What is the price of inaction, of saying no to funding the Transportation Trust Fund, of letting our roads and bridges continue to deteriorate? It’s more expensive than you think:
“The U.S. Department of Transportation says 66 percent of New Jersey roads are in poor to mediocre condition and that costs drivers an average of $601 a year in repair bills.
‘The data show that over the years, instead of finding a real solution, Congress has decided to send the bill directly to drivers, essentially as a hidden tax,’ Lemmon said. ‘New Jersey drivers are getting a double-whammy—road funding is being shortchanged by both their federal and state governments.’”
- New Jerseyans waste more than a full work-week, or 52 hours per year, stuck in traffic.
- The average annual cost of congestion for New Jersey is $1,465 per licensed driver.
- The cost of congestion in New Jersey has increased to up to $8.6 billion.
- New Jersey has the third longest commute time in the nation.
- In terms of economic competitiveness New Jersey ranks 43rd in the nation largely due to its average 'travel time to work.'
- By 2015, total traffic will grow by 18 percent more vehicle miles traveled on New Jersey's highways and freeways.
- New Jerseyans waste about $345 million annually in fuel due to traffic.
“New Jersey’s bad roads and bridges are costing individual drivers almost $2,000, contribute to higher numbers of fatal crashes on rural roads and cost consumers more money at stores.
The report doesn’t stop at the $1,951 in added costs per driver, based on 2012 numbers. It blamed bad roads and bridges for costing a total of $11.8 billion in additional costs for driver to operate their vehicles.

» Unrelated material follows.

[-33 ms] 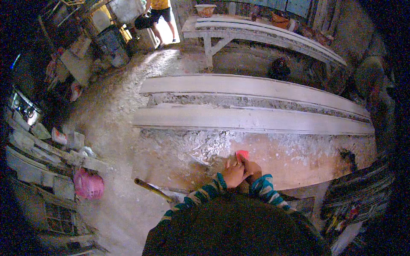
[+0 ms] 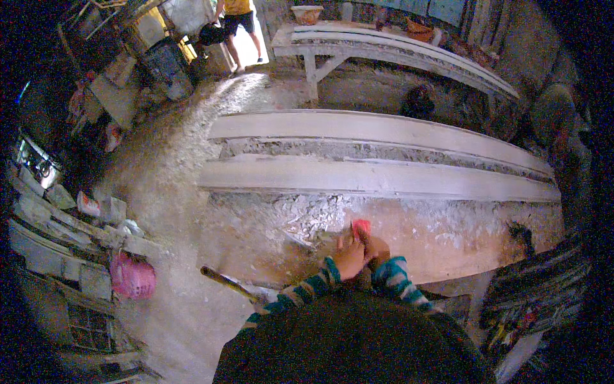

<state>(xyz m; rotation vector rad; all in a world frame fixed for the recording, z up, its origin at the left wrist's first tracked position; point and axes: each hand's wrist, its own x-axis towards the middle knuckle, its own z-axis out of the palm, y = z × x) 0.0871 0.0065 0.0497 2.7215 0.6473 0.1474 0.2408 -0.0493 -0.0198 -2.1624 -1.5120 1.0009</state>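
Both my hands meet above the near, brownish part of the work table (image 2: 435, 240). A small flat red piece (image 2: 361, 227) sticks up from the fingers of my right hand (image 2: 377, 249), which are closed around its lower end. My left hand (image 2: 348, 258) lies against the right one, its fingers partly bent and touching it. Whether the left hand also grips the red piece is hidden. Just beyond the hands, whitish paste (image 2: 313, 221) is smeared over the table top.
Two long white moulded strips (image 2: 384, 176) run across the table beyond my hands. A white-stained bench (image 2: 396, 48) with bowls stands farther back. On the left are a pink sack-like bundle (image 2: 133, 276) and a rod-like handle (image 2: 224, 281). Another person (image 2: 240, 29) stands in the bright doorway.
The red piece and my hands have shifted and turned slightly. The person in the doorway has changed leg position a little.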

It found that in 2013, 35 percent of the state’s major roads are in poor condition, 41 percent are rated in “mediocre” conditions and 24 percent are ranked good.”
Please think twice before insisting that we keep the gas tax at the same level it has been since 1989. Because at the end of the day we are only hurting ourselves.
ELEC supports a fully funded Transportation Trust Fund that is DEDICATED to capital improvements.